Work to complete —
Everything from the line with "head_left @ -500" down to the line with "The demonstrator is" below must be printed exactly, those two lines included. Exclude pictures.

Dataset extract —

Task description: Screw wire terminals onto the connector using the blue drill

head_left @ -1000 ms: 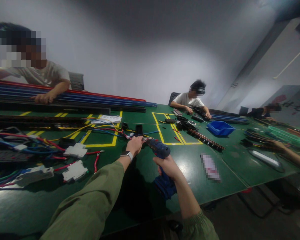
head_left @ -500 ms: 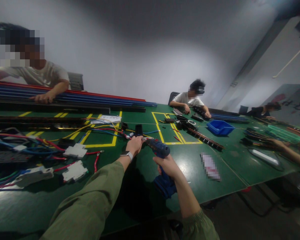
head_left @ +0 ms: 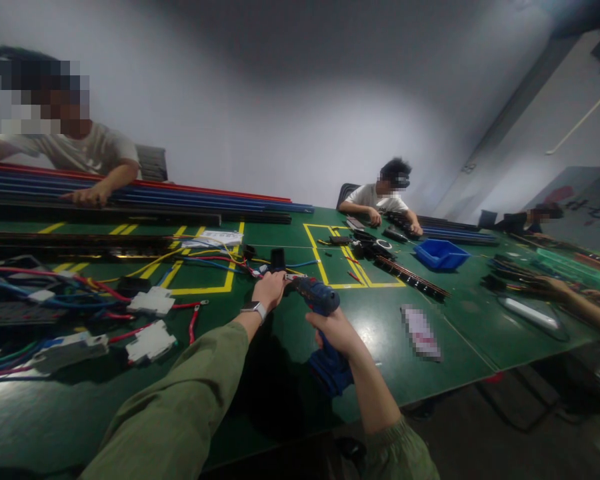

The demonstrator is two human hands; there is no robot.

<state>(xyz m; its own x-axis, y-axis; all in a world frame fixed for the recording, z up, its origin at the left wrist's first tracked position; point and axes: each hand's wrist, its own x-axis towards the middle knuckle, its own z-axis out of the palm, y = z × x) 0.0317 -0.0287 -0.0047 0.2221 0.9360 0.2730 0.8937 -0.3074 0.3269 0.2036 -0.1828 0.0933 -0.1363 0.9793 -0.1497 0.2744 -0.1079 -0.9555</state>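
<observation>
Two hands: right point(head_left: 337, 330) tight around one blue drill point(head_left: 320, 300), left point(head_left: 270, 288) around one small part point(head_left: 290, 277)

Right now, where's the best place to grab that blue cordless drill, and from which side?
Grip the blue cordless drill by its handle, the narrow neck between the motor body and the wide battery base. Come from the near side, as the right hand does: the nose points away toward the left hand, so the handle slopes back toward you.
</observation>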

Exercise output —
head_left @ -500 ms: 
head_left @ +0 ms: 

The demonstrator is two human hands; there is no robot.

Nothing more will be written for this answer.